Oh, yeah, this is gonna be a snap for government to administer…
http://factsnotfantasy.blogspot.com/2009/07/your-easy-guide-to-democrat-health.html
…riiiiiiiiight!

Now, we just have to hope the “health” care fiasco won’t be as big a “success” as the Stinkulus Expendaganza.
http://www.bloomberg.com/apps/news?pid=20601087&sid=a0StZd9y2rCY

…because for the Obamacrats, “SUCCESS IS NOT AN OPTION!”

@MataHarley:

Just to elaborate on what you merely implied, as the uniformed, and/or uninformed reader may need to have it ‘splained to him.

After a period of time, private insurers will be driven out of the market by requiring all NEW insurance to be through the sate. When a business has no new customers, and the older ones are lost to attrition, then even if it’s “legal” for some people to retain their coverage, the insurers won’t be around any more, so the end is the same.
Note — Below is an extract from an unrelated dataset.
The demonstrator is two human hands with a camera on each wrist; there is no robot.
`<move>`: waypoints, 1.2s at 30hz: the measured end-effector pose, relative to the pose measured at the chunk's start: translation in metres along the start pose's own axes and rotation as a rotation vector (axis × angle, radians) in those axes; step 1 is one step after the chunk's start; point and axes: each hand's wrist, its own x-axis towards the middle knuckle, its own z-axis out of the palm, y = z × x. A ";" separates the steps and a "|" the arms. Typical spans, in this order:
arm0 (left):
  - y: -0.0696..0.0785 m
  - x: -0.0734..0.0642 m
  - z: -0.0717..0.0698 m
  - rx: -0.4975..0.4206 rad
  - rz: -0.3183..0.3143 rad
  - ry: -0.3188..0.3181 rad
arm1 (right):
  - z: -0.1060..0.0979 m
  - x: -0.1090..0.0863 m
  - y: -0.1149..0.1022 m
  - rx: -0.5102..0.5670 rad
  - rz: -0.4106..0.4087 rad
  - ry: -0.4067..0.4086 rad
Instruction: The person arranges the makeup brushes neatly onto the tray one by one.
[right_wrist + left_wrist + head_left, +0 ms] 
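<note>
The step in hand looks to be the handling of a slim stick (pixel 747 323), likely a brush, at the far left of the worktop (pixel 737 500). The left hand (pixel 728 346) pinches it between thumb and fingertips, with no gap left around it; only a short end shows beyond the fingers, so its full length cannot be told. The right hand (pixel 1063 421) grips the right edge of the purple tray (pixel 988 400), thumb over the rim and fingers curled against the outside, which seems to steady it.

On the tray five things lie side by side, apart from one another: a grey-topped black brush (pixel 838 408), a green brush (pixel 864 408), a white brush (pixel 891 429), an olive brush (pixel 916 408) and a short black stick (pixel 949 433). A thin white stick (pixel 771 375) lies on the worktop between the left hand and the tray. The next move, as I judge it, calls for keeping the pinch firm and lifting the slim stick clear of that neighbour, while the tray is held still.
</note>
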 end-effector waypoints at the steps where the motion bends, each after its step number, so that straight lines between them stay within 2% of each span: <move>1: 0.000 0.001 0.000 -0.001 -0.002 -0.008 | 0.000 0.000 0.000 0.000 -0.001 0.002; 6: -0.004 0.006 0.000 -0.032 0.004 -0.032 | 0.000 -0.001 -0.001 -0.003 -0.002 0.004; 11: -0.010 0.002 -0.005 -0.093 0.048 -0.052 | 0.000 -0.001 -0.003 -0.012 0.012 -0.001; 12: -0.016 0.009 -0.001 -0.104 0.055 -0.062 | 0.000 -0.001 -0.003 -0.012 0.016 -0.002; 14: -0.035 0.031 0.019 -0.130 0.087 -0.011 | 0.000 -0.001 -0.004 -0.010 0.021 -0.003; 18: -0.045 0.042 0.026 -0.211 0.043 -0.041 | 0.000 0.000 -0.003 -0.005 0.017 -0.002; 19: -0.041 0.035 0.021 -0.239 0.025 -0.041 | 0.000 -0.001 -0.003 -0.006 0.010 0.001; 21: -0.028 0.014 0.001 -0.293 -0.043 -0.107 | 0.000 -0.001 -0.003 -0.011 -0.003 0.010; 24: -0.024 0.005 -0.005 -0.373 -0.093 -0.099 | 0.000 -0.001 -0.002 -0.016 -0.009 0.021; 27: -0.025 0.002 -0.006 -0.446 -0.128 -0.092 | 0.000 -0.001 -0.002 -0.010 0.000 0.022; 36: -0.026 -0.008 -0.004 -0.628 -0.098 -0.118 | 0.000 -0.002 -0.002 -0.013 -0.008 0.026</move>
And don’t forget what Obama says about “hard choices” when grandma requires tens, or hundreds of thousands of dollars of care, and the system is bankrupt, well, if they can’t figure out where that’s going, they are pretty stupid. Alternatively, they may not care, which is far worse than stupidity.

@Jason:

OK, so, just exactly what is it that’s “misleading” about this statement?

The provision would indeed outlaw individual private coverage. Under the Orwellian header of “Protecting The Choice To Keep Current Coverage,” the “Limitation On New Enrollment” section of the bill clearly states:

“Except as provided in this paragraph, the individual health insurance issuer offering such coverage does not enroll any individual in such coverage if the first effective date of coverage is on or after the first day” of the year the legislation becomes law.

So we can all keep our coverage, just as promised — with, of course, exceptions: Those who currently have private individual coverage won’t be able to change it. Nor will those who leave a company to work for themselves be free to buy individual plans from private carriers.